He’d done his time. Paid his debt to society for his crime.

“Did he ever come here with anyone?” Rochelle continued.

“No,” Millie answered. “He kept to himself except when I came out and said hello.” She shrugged. “He’s the last person I would suspect to commit such an awful crime. Or any crime.” Her gaze shifted from Rochelle to Camden and back. “What do I know?”

“Thank you for your time,” Camden said, hoping the tech guy could find something in the picture to send them in a new direction. More and more, he found himself rooting for Kage.

Was it because Camden could see himself taking matters into his own hands if he believed law enforcement was unfairly targeting him in a murder investigation?

Camden would likely strike out on his own to find answers too.

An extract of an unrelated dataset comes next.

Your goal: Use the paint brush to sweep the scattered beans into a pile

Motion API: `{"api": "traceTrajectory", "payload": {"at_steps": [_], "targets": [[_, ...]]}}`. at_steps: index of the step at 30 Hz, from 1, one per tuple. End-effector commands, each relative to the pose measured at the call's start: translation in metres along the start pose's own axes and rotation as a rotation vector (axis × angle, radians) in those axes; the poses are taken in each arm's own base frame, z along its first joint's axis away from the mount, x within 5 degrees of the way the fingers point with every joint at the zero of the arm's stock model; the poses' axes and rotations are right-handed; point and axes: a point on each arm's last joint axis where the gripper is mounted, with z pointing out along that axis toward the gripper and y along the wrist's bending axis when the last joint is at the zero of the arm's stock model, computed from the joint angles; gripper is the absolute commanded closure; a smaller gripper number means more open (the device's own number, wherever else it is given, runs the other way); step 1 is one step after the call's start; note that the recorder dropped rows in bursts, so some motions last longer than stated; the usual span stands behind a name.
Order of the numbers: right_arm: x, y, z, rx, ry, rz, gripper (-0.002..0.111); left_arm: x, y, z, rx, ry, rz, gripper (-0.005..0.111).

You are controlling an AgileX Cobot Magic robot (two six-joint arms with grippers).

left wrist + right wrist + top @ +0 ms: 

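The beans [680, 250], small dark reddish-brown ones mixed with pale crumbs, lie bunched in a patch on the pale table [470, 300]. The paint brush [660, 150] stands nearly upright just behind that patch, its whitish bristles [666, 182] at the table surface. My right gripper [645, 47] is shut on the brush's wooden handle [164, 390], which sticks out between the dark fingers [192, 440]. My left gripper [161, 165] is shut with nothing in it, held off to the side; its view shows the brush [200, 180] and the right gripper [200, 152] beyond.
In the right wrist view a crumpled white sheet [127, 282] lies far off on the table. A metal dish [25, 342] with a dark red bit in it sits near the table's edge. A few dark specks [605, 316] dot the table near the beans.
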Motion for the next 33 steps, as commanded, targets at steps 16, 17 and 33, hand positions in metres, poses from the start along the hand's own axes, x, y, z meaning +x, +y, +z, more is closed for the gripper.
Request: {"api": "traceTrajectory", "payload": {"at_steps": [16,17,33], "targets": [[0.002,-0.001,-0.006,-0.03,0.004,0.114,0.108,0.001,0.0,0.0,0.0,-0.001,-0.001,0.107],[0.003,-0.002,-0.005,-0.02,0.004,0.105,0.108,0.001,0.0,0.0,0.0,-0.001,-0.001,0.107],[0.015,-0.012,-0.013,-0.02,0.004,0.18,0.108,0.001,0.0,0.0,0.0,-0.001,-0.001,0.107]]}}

He’d always had an independent streak a mile long, and his stubbornness was legendary in the family.

All of this had him thinking about second chances. Did Kage deserve his?

What about Camden’s mother?

Whoa! Where did that come from?

After thanking Millie a second time, Camden walked out of the Laundromat behind Rochelle. Once inside the truck, he said, “I keep thinking Kage took off because we’re missing something.”

“I have the same feeling,” she said, buckling into the passenger seat.

“Guess we just have to keep pecking away at it until we get a breakthrough,” he said.

“You aren’t used to that, are you?”

“Investigating?” he asked.

“Yes. I keep forgetting that your primary job is to serve warrants once you get a location on someone,” she said.

“I do more stakeouts than interviews,” he said.

“We’ll figure this out,” she reassured.

He didn’t feel the need to point out that Kage’s life depended on it. They might be the difference between a life behind bars and freedom for a crime Camden was more and more convinced Kage might be innocent of.

Either that, or Kage was one of the best actors of his time. He’d be wasting his talents in Austin if that was the case.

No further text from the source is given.